Exercise goal –
Below are records; the lines starting at the one with "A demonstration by" and ending at the one with "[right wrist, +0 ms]" must be reproduced exactly, both included. Pictures must not appear.

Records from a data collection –
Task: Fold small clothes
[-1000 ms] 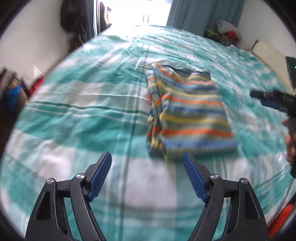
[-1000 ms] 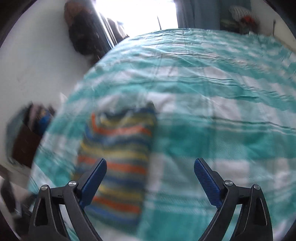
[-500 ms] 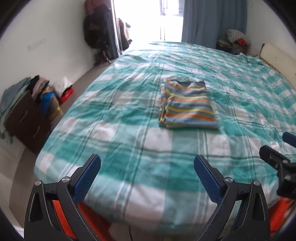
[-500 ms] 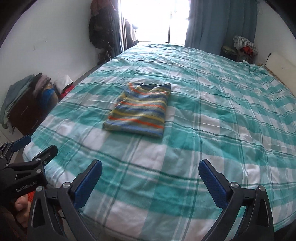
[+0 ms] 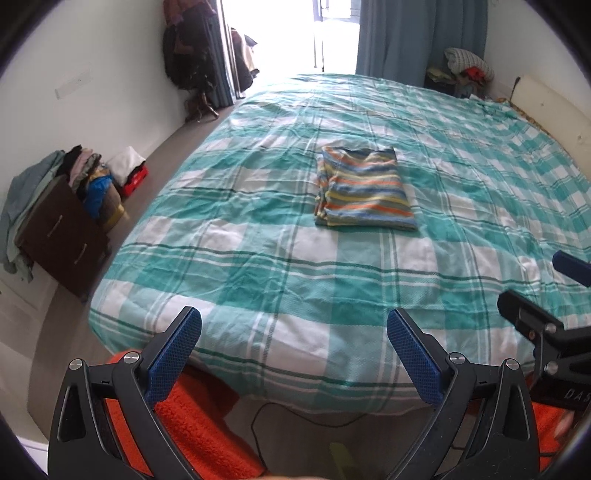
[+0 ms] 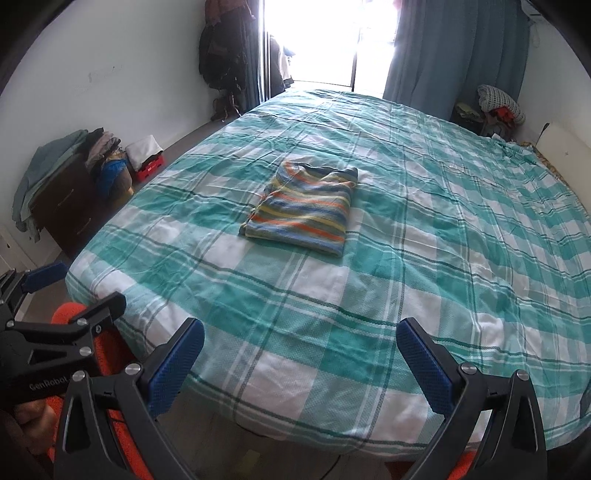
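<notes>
- Where the checked teal-and-white bed point(image 5: 280, 280) fills both views, a folded striped garment point(image 5: 364, 192) lies flat near its middle, well beyond the near edge.
- The folded striped garment point(image 6: 304, 208) forms a rough rectangle; its long axis runs from near to far across the bed point(image 6: 406, 295). In the right wrist view it leans slightly to the right at its far end.
- Its stripes of orange, yellow, blue and grey run crosswise to that axis; the neckline end points to the far side, toward the bright doorway point(image 5: 332, 33).
- Left tongs point(image 5: 293, 350): spread wide, nothing between the blue pads, held over the near edge of the bed, well apart from the garment.
- Right tongs point(image 6: 301, 363): likewise spread wide and empty, over the near edge.
- Each tool appears at the border of the other's view: right tongs point(image 5: 546, 295) at the right, left tongs point(image 6: 64, 291) at the left.
- A dark drawer unit point(image 5: 62, 236) heaped with clothes stands on the floor at the left of the bed; a blue curtain point(image 6: 454, 55) hangs at the far right.
</notes>
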Motion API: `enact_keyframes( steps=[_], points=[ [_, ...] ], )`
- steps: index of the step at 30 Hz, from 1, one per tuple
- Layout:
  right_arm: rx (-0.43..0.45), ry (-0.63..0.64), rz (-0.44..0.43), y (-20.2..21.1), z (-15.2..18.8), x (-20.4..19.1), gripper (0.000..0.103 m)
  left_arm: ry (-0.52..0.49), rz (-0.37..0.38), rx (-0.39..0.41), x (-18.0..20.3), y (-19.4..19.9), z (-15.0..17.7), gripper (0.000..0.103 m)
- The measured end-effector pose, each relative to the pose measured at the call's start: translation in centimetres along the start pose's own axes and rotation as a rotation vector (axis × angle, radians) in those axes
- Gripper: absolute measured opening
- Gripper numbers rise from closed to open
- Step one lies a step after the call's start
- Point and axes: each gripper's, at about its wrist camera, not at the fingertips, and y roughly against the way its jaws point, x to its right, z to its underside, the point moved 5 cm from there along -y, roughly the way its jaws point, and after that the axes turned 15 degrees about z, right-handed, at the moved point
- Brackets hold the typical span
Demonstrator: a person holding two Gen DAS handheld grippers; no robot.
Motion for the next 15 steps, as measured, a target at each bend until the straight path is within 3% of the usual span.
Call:
enact_keyframes(
  steps=[15],
  points=[
    [-0.001,0.040,0.026,2.3,0.5,-0.6,0.103,0.002,-0.035,-0.014,-0.2,1.4,0.5,0.103]
  ],
)
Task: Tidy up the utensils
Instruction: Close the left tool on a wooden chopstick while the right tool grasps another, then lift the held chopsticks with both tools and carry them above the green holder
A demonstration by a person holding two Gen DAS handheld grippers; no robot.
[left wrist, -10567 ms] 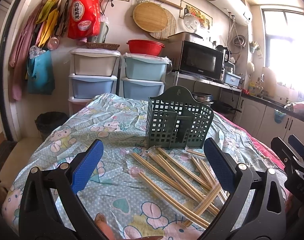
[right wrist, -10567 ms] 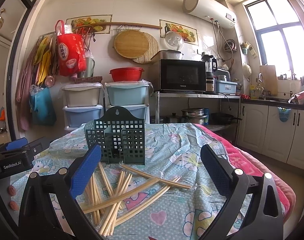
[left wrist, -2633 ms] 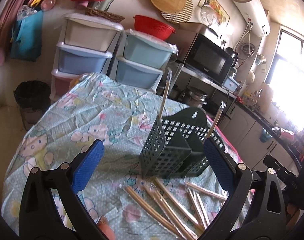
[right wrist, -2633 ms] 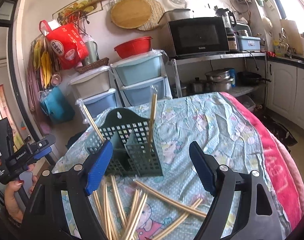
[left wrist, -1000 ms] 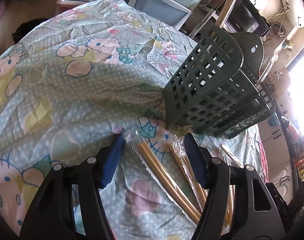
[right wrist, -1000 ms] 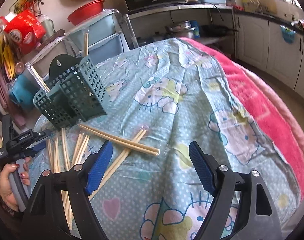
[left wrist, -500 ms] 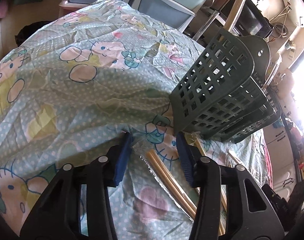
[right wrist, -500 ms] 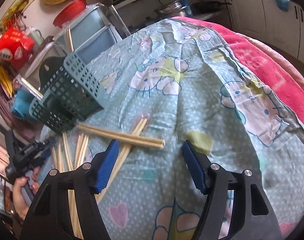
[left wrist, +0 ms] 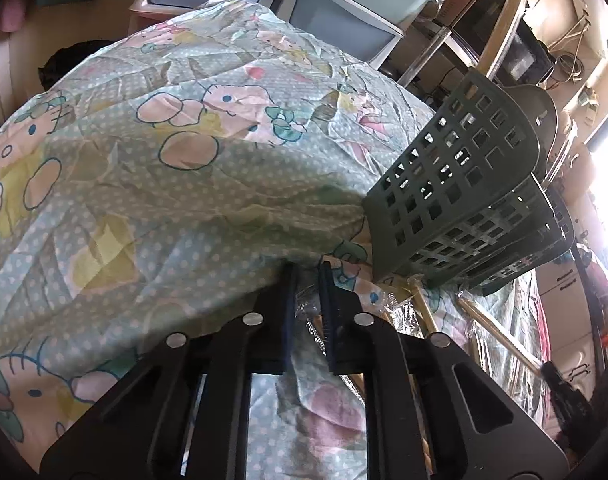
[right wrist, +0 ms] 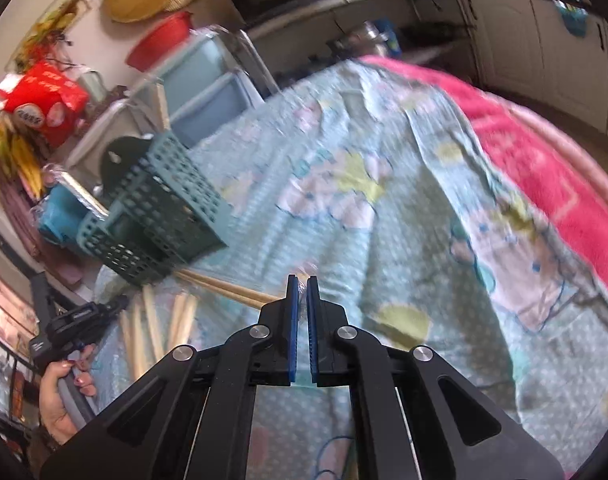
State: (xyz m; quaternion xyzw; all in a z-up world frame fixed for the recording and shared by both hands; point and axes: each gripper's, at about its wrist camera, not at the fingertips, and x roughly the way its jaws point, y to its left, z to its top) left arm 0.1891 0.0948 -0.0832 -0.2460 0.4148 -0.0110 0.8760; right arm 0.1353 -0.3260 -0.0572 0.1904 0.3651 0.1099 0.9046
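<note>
While both my grippers are down at the tablecloth [left wrist: 152,184], each is pinched onto the clear wrapper at the end of a wrapped pair of chopsticks. My left gripper [left wrist: 307,280] has its pads drawn nearly together on the crinkled plastic of the nearest wrapped pair [left wrist: 387,312], just in front of the green utensil basket [left wrist: 463,184]. My right gripper [right wrist: 300,284] is clenched on the wrapper tip of another pair [right wrist: 232,289] that lies across the cloth, its far end running under the basket's [right wrist: 160,216] corner.

As I judge it, the job is only partly done. A few chopsticks already stand in the basket: I can see one stick [left wrist: 499,36] rising above its rim in the left view and another [right wrist: 80,196] leaning out in the right view, though that picture is blurred. Several more loose pairs [right wrist: 156,328] lie on the cloth beside the basket, and more wrapped sticks [left wrist: 491,324] sit to its right. So most of the pile is left, and these two pairs have not yet been lifted and dropped into a compartment
</note>
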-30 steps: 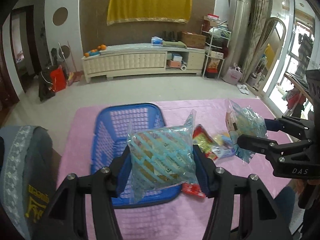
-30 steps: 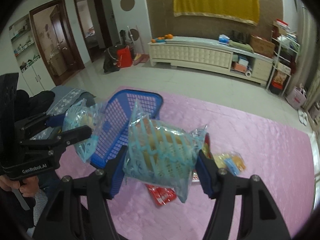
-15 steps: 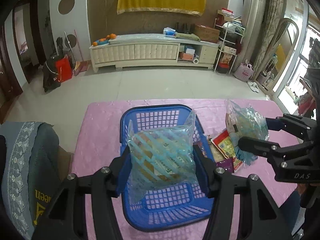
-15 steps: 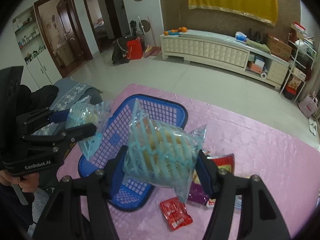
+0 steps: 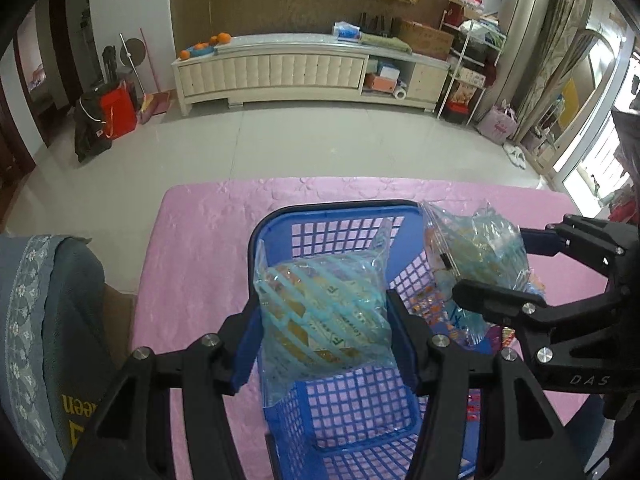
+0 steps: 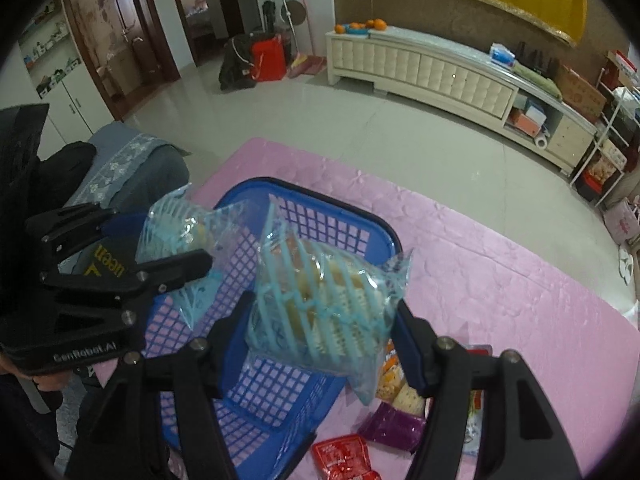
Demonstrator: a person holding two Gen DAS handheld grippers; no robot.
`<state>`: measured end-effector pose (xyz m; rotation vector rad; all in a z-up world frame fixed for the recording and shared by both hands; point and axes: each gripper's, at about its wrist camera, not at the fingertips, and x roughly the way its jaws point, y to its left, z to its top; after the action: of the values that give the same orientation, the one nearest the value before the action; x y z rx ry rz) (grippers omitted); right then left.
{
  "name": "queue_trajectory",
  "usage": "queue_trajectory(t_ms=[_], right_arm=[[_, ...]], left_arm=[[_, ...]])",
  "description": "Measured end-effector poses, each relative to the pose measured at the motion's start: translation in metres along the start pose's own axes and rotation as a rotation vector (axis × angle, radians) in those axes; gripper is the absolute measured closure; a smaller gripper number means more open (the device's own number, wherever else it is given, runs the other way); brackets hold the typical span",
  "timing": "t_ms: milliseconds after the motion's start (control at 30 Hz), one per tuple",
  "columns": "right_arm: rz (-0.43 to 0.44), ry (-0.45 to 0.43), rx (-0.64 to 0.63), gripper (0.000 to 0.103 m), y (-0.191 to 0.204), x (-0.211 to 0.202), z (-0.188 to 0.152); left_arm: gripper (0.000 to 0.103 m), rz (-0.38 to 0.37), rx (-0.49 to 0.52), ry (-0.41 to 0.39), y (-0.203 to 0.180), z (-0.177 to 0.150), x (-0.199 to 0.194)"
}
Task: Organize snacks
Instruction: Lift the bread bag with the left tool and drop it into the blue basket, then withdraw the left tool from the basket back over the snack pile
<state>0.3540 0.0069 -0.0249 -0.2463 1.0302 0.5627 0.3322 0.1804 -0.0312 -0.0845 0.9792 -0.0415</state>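
Left jaws (image 5: 322, 320): closed on a blue-striped snack bag (image 5: 320, 316), pinched across its width. I hold it hanging over the inside of the blue basket (image 5: 276, 220), not touching the floor of it.
Right jaws (image 6: 326, 316): closed on a second blue-striped snack bag (image 6: 320, 312), held in the air at the basket's right rim, partly above the surface beside it.
Change, basket: a second ago it lay to the left of my left jaws; now it sits straight under them.
Change, left bag: same grip throughout; it has travelled from beside the basket to above its middle.
Change, right bag: has followed in from the surface toward the basket rim.
Basket contents: I see no packet inside; the mesh floor shows pink cloth through it.
Loose snacks: red packet (image 6: 344, 454), purple packet (image 6: 394, 426) and a few more lie on the pink surface (image 6: 520, 280) right of the basket.
Meaning for task: both bags are staged for drop-off. My judgement is that the left one is ready to release; the right one needs to move further left over the opening first.
Risk: a bag released from height may catch the rim.
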Motion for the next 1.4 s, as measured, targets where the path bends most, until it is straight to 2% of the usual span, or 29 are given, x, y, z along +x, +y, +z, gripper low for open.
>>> queue_trajectory(t_ms=[200, 333, 400, 467, 633, 967, 1300, 1400], right_arm=[[-0.004, 0.033, -0.006, 0.035, -0.003, 0.009, 0.009], [-0.013, 0.036, -0.008, 0.033, -0.006, 0.012, 0.018], [-0.013, 0.04, 0.002, 0.03, -0.009, 0.014, 0.021], [-0.025, 0.039, 0.005, 0.014, -0.013, 0.015, 0.021], [-0.056, 0.026, 0.024, 0.011, -0.02, 0.005, 0.015], [-0.049, 0.012, 0.096, 0.011, -0.033, -0.038, -0.016], [-0.071, -0.04, 0.159, 0.011, -0.058, -0.103, -0.054], [-0.086, -0.053, 0.174, 0.011, -0.067, -0.119, -0.067]], left_arm=[[0.047, 0.004, 0.0, 0.02, 0.007, 0.011, 0.01], [0.044, -0.023, -0.013, 0.018, 0.013, 0.019, 0.015], [0.038, -0.032, -0.02, 0.022, 0.015, 0.021, 0.017], [0.033, -0.019, -0.018, 0.024, 0.015, 0.021, 0.016], [0.032, -0.026, -0.026, 0.015, 0.013, 0.014, 0.004], [0.031, -0.018, 0.062, -0.033, -0.03, -0.012, -0.043], [0.031, -0.071, 0.044, -0.091, -0.071, -0.023, -0.094], [0.024, -0.08, 0.073, -0.108, -0.086, -0.029, -0.104]])
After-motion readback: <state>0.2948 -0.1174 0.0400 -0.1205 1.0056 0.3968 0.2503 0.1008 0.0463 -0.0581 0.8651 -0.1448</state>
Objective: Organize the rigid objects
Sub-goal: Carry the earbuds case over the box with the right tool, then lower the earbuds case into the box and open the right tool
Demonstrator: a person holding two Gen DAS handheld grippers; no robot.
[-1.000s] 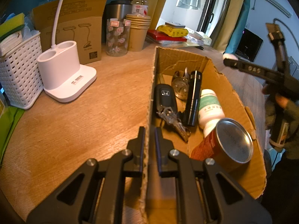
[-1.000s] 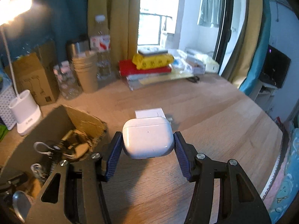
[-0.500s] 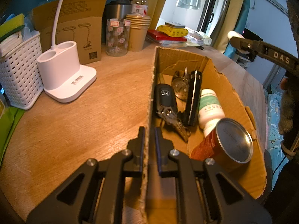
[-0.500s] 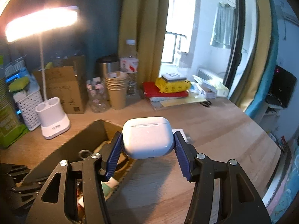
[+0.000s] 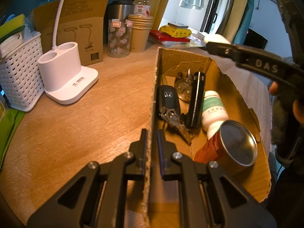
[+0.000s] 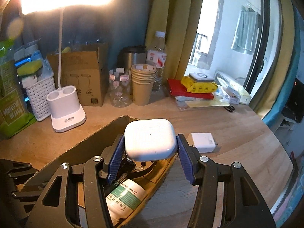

Result for this task –
A demonstration by a person holding two Gen DAS handheld grippers; no robot.
[left wrist, -10567 ms] 
[right wrist, -10567 ms] 
[left wrist, -2633 ms] 
[right wrist, -2633 ms] 
[left wrist, -1000 ms] 
[right wrist, -1000 ms] 
[left wrist, -500 ms] 
[right wrist, -500 ms] 
[left wrist, +0 ms] 
[right wrist, +0 ms] 

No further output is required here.